Parkinson’s researchers awarded 2011 Zülch Prize

Scientists honoured for research on neurological disease

September 05, 2011

After Alzheimer’s, Parkinson’s is the most common neurodegenerative disease. The Gertrud Reemtsma Foundation is set to honour two scientists who have discovered important causes of genetically inherited forms of Parkinson’s disease with the K. J. Zülch Prize. Thomas Gasser from the University of Tübingen and Robert L. Nussbaum from the University of San Francisco identified genes responsible for the inherited forms of Parkinson’s disease. Moreover, they decoded the genetic basis of other inherited neurological diseases. These advances will also facilitate the research of non-inherited forms of the diseases. The 2011 K. J. Zülch Prize will be presented on September 9 in Cologne.

Robert L. Nussbaum and Thomas Gasser are among the leading experts in the genetic causes of Parkinson’s disease and other neurological disorders. In some cases these diseases are caused by mutations of individual or several genes. Thus, a single defective copy of a gene can trigger the development of a neurological disease. The carriers of these mutations can pass the disease on to their offspring. Families therefore exist in which many members succumb to the disease in question.

Thomas Gasser studied the genetic makeup of such families and discovered different genes that can lead to the development of Parkinson’s disease and other mobility disorders, such as Myoklonus-Dystonia syndrome. For example, he identified the LRRK2 gene as the trigger of the most common inherited form of Parkinson’s disease so far.

Furthermore, his work has shown that genetic factors are also important for the sporadic form of Parkinson’s disease. These mutations are relatively prevalent in the general population, but every single one of them increases the risk for Parkinson only very little. However, in combination with each other and possibly with other environmental factors they develop their detrimental effects. These findings are the basis for developing treatments of Parkinson’s disease itself instead of merely easing its symptoms.

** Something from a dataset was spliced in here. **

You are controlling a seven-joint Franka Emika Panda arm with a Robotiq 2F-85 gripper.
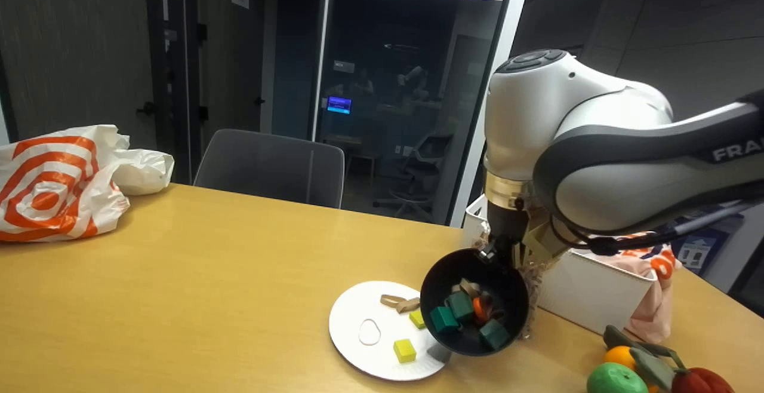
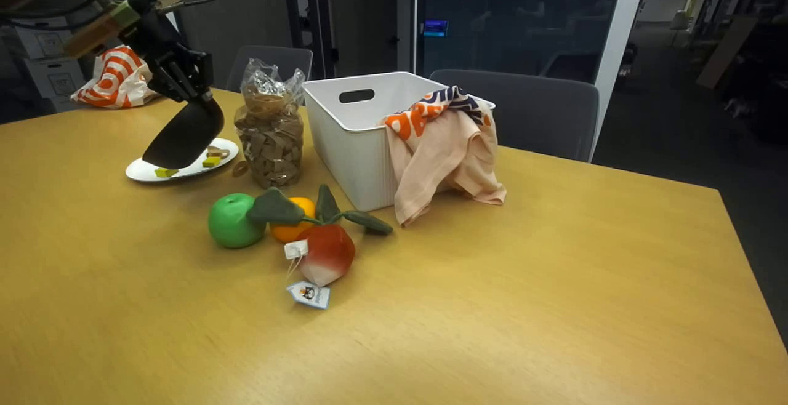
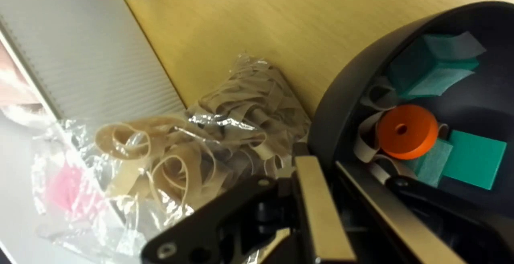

Gasser, who was born in Stuttgart in 1958, specialised in the genetics of neurological disorders at an early stage in his career. Following a research period in Boston, he worked at the university hospital of the LMU Munich for several years. He has been a Director of the Department of Neurology with focus on neurodegenerative diseases of the Hertie Institute for Clinical Brain Research and the University Hospital Tübingen since 2003.

Robert L. Nussbaum researches the genetic causes of Parkinson’s disease and Lowe syndrome. He was the first scientist to identify alpha-synuclein in 1997 as a gene in which mutations cause its carriers to develop Parkinson’s disease. This discovery paved the way for the research on other genetic causes of neurological disorders. It also emerged from the research that mutations of the alpha-synuclein gene can not only cause a rare inherited form of Parkinson’s, but that normal alpha-synuclein is also a central feature of all forms of the disease. Robert L. Nussbaum has recently shown that the vegetative nervous system in transgenic mice with a mutated form of the gene undergoes pathological changes before such changes arise in the brain, similar to what occurs in human Parkinson’s disease. His research has contributed significantly to a paradigm shift in how we think about Parkinson’s disease, from a “brain only” to a systemic disease.

The second focus of the research carried out by the 60-year-old doctor, who previously worked at the National Institutes of Health outside Washington, D.C.,  and at the University of Pennsylvania, is Lowe syndrome. This rare genetic condition is inherited via the X sex chromosome, and causes intellectual disability, seizures, cataracts and kidney damage. Most sufferers die at a young age. In the early 1990s, Robert L. Nussbaum identified the OCRL1 gene as the cause of this disease. The gene product, an enzyme involved in the metabolism of phospholipids, is active in the Golgi apparatus, the cell’s sorting and transport organelle, and at the cell surface. This enzyme plays a role in the transport of certain proteins from inside the cell to the cell surface, and back again. Its precise function and the reason why its function loss damages so many of the body’s organs remain unclear. Robert L. Nussbaum’s team developed test systems with which the disease can be diagnosed in the foetus and was the first laboratory to offer genetic testing and counselling to affected families.

The presentation of the Zülch Prize will take place at 10 am in the Hansasaal of the Historic Town Hall in Cologne on September 9, 2011. The laudation for Thomas Gasser will be delivered by Mathias Bähr of the Georg-August-University Göttingen and for Robert L. Nussbaum by Christine Klein, University of Lübeck. The award winners will report on their scientific work after the laudations.